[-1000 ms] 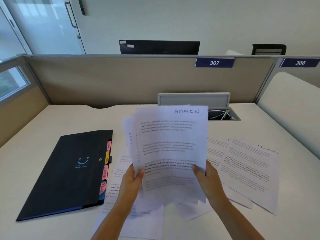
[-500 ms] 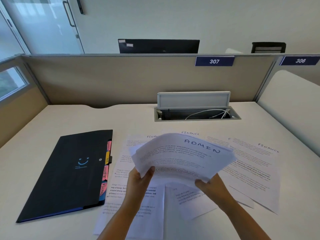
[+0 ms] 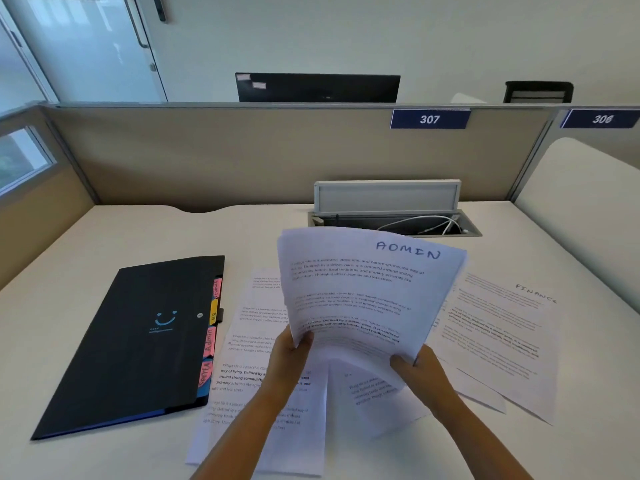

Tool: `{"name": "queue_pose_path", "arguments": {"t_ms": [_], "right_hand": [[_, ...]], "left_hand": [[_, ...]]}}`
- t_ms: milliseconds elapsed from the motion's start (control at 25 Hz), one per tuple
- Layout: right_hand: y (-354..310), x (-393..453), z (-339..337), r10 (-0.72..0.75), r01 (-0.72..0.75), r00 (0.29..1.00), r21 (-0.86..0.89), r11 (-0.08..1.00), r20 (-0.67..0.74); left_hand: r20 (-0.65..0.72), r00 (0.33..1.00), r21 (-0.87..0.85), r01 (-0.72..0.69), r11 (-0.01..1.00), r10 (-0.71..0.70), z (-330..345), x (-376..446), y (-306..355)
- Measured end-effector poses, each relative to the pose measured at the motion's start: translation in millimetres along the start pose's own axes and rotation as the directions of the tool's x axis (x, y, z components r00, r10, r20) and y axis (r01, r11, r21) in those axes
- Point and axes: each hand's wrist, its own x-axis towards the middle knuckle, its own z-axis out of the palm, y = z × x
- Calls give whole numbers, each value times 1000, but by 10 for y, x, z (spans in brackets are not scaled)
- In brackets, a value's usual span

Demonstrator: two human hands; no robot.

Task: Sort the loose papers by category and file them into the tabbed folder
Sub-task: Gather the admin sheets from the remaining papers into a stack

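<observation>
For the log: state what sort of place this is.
Most likely an open-plan office cubicle: a partition carrying the desk number plate 307, a desk cable tray, and a monitor beyond.

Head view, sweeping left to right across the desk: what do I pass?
Black tabbed folder → its coloured tabs → printed sheets lying flat → left hand → ADMIN stack held up → right hand → FINANCE sheet.

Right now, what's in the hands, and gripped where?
Both hold one stack of papers, top sheet marked ADMIN. The left hand pinches its lower left corner; the right hand grips the lower right corner.
</observation>
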Motion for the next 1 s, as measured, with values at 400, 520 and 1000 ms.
{"name": "queue_pose_path", "arguments": {"t_ms": [400, 520, 1000], "right_hand": [[208, 75, -44, 116, -117, 993, -38, 992, -29], [331, 121, -80, 224, -223, 974, 27, 974, -28], [512, 262, -140, 354, -350, 932, 62, 935, -74]], "left_hand": [[-41, 999, 281, -5, 960, 17, -175, 94, -490], [5, 999, 544, -44, 838, 49, -242, -14, -672], [342, 934, 913, -304, 273, -104, -335, -212, -1337]]}}
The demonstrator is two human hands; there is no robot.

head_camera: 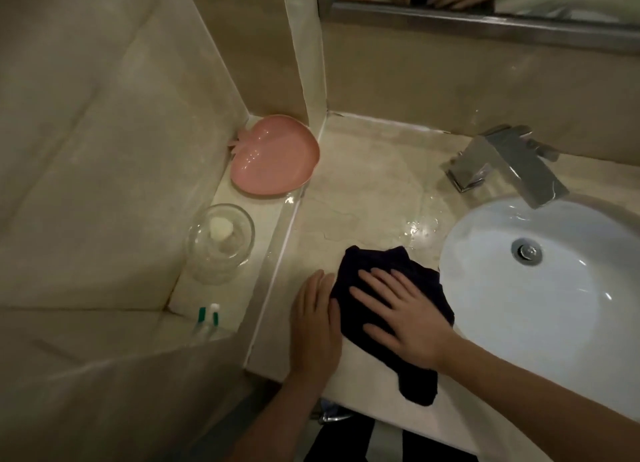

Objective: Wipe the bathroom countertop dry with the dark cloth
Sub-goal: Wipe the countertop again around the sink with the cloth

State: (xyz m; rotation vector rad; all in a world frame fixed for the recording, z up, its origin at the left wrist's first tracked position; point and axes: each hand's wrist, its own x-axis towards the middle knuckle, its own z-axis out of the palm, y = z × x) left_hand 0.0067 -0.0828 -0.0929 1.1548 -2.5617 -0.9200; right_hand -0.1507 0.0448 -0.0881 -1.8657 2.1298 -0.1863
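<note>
Head view of a wet vanity, read from left to right. On the raised side ledge we note a toothbrush [207, 317] at 8 o'clock, a clear glass tumbler [220, 243] beyond it, and a pink dish [275, 156] at 11 o'clock in the corner; all three stand off the lower surface, probably so that the wiping path is unobstructed. On the countertop [363, 170] we see the left hand [317, 319] laid flat with fingers straight, gripping nothing, its inner edge touching the near-left border of the dark cloth [391, 309]; we judge that it steadies the body or fences the cloth. The right hand [405, 314] lies spread, palm down, on the cloth, pressing rather than clutching, which keeps the fabric broad against the stone for absorption. The cloth sits just below centre, between the ledge and the white basin [554, 278], with one tail hanging toward the front edge at 6 o'clock. A sheet of water [377, 201] lies at 12 o'clock from the cloth, reaching toward the chrome faucet [509, 163] at 2 o'clock; we judge this area not yet dried.
</note>
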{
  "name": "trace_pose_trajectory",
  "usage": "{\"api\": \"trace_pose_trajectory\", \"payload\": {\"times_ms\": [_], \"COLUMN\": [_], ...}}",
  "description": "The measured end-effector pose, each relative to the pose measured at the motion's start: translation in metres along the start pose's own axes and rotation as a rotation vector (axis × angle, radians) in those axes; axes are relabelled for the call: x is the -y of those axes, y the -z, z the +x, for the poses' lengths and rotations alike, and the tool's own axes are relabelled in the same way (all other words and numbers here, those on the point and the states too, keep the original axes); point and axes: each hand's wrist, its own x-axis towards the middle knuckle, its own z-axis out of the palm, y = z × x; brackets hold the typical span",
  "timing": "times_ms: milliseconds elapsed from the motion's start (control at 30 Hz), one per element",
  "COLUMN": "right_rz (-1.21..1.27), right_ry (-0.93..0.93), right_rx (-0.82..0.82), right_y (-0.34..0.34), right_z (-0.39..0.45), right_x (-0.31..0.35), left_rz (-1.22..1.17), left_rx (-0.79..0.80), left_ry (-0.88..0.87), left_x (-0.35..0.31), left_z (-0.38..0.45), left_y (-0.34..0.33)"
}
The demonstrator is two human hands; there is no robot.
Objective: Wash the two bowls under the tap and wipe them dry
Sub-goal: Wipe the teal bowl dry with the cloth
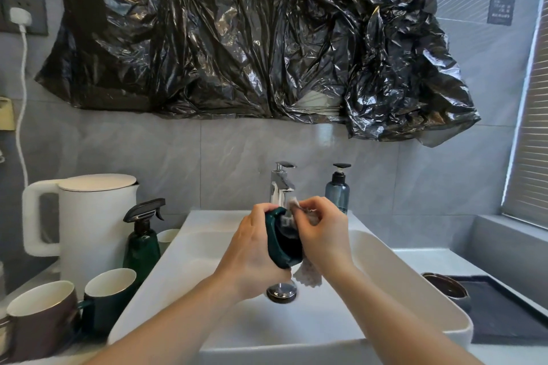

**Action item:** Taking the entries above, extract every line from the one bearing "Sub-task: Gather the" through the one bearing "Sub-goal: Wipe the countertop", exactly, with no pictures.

**Exercise response:**
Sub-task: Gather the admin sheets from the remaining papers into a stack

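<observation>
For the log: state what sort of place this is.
Most likely an open-plan office cubicle: a partition carrying the desk number plate 307, a desk cable tray, and a monitor beyond.

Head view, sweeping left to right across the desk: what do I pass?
Black tabbed folder → its coloured tabs → printed sheets lying flat → left hand → ADMIN stack held up → right hand → FINANCE sheet.

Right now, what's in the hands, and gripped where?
Both hold one stack of papers, top sheet marked ADMIN. The left hand pinches its lower left corner; the right hand grips the lower right corner.
</observation>
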Motion for the next 1 s, as measured, with values at 400, 520 and 1000 ms.
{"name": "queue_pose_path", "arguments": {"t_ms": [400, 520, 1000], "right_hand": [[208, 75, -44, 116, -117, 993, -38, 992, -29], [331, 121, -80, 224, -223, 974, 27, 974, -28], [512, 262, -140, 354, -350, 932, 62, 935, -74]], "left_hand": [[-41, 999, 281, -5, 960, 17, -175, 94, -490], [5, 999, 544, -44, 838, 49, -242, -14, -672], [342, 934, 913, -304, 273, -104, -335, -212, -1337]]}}
The demonstrator is two human hands; there is no robot.

head_camera: 

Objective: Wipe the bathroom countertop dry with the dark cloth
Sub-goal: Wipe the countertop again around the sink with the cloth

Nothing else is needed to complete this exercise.